THE DATA

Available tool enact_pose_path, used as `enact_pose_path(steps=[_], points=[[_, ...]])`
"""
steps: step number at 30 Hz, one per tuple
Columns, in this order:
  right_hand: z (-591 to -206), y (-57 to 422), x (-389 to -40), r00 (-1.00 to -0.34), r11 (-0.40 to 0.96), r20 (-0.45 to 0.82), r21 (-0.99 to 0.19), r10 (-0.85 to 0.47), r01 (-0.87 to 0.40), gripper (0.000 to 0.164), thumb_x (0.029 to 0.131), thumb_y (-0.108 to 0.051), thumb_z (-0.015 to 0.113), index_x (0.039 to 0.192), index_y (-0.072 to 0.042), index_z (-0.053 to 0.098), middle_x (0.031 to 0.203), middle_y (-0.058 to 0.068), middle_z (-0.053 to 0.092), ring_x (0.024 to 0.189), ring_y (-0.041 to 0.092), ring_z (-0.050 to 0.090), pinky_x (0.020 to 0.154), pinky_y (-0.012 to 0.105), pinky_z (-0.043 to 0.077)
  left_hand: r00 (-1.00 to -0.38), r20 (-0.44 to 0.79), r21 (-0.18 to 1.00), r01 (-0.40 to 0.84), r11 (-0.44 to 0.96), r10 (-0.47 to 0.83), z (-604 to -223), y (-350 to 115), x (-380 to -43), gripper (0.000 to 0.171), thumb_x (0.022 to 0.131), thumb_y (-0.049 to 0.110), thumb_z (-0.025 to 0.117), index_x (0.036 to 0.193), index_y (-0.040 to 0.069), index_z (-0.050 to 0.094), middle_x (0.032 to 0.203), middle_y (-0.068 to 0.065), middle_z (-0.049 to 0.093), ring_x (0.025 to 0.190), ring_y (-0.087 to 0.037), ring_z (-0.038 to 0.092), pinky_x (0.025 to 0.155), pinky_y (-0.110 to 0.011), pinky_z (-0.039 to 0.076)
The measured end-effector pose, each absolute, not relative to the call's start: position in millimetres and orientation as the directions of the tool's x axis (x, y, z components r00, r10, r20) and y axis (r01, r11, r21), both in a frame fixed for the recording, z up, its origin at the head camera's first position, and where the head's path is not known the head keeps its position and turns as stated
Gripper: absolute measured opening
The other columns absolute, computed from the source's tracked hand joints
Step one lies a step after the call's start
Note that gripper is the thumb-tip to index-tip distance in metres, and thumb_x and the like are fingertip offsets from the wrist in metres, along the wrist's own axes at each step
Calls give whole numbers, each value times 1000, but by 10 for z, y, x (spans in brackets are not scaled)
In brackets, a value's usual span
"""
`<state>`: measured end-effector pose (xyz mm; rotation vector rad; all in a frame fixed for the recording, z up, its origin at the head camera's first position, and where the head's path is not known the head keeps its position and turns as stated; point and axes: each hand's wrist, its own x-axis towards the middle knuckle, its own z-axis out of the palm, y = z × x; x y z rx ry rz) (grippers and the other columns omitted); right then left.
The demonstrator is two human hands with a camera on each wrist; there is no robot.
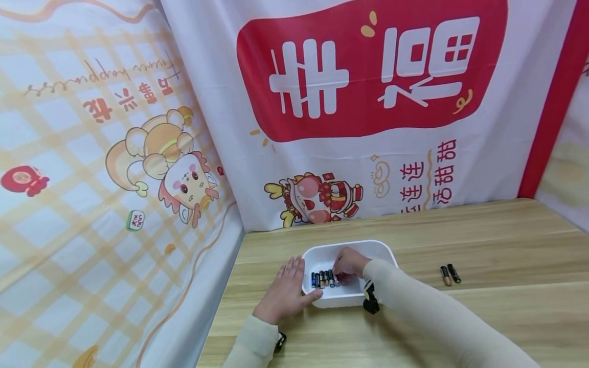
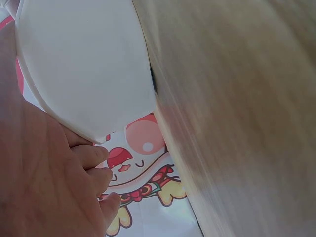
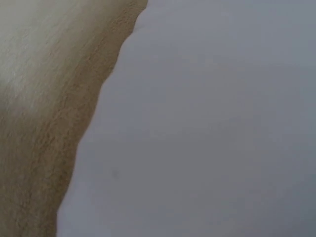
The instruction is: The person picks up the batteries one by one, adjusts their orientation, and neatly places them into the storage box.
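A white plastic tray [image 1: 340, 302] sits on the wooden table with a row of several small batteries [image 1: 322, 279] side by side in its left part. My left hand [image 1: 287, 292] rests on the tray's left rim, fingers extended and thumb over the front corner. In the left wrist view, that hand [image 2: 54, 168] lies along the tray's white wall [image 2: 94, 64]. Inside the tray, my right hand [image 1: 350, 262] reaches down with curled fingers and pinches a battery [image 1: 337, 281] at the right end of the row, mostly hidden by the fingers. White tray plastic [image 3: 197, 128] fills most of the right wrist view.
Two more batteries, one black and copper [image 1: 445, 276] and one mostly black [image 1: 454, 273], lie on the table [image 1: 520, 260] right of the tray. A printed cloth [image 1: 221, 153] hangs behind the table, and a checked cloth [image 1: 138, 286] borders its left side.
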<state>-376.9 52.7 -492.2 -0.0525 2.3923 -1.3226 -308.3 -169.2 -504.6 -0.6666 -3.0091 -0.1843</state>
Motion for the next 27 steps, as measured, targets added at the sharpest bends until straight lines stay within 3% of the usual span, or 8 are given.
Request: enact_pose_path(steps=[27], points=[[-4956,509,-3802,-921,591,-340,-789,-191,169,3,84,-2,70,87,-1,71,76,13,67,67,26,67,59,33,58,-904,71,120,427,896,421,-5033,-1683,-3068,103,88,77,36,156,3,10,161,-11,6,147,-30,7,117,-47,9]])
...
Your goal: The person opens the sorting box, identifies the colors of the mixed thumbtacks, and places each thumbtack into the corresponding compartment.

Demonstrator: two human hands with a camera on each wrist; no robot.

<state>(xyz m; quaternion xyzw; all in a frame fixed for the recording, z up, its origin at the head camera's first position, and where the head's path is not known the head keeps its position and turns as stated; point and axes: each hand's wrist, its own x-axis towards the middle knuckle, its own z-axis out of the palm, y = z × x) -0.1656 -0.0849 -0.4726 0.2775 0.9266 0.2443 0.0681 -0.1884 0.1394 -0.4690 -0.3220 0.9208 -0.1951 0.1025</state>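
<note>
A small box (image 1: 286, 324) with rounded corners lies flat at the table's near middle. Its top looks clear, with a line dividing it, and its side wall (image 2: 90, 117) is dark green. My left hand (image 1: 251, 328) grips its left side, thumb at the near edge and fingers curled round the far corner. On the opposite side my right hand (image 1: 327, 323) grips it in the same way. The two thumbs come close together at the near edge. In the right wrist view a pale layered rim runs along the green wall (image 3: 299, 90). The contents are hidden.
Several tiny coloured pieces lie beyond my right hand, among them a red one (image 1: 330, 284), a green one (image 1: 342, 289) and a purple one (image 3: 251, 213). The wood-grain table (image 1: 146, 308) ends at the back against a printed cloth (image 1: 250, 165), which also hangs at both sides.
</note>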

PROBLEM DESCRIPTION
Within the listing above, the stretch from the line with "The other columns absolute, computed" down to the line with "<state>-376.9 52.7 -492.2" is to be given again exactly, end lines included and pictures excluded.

TASK RESULT
The other columns absolute, computed from the source's tracked hand joints
Step one lies a step after the call's start
Note that gripper is the thumb-tip to index-tip distance in metres, and thumb_x and the like are fingertip offsets from the wrist in metres, along the wrist's own axes at each step
Calls give whole numbers, each value times 1000, but by 10 for z, y, x (spans in brackets are not scaled)
In brackets, a value's usual span
"""
`<state>`: measured end-effector pose (xyz mm; rotation vector rad; all in a frame fixed for the recording, z up, its origin at the head camera's first position, and where the head's path is not known the head keeps its position and turns as stated; point and axes: each hand's wrist, its own x-axis towards the middle knuckle, its own z-axis out of the palm, y = z × x; x y z rx ry rz) (grippers and the other columns omitted); right then left.
The demonstrator is two human hands with a camera on each wrist; there is no robot.
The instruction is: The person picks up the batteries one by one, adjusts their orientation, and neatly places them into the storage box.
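A white plastic tray [image 1: 340, 302] sits on the wooden table with a row of several small batteries [image 1: 322, 279] side by side in its left part. My left hand [image 1: 287, 292] rests on the tray's left rim, fingers extended and thumb over the front corner. In the left wrist view, that hand [image 2: 54, 168] lies along the tray's white wall [image 2: 94, 64]. Inside the tray, my right hand [image 1: 350, 262] reaches down with curled fingers and pinches a battery [image 1: 337, 281] at the right end of the row, mostly hidden by the fingers. White tray plastic [image 3: 197, 128] fills most of the right wrist view.
Two more batteries, one black and copper [image 1: 445, 276] and one mostly black [image 1: 454, 273], lie on the table [image 1: 520, 260] right of the tray. A printed cloth [image 1: 221, 153] hangs behind the table, and a checked cloth [image 1: 138, 286] borders its left side.
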<state>-376.9 52.7 -492.2 -0.0525 2.3923 -1.3226 -308.3 -169.2 -504.6 -0.6666 -3.0091 -0.1843</state>

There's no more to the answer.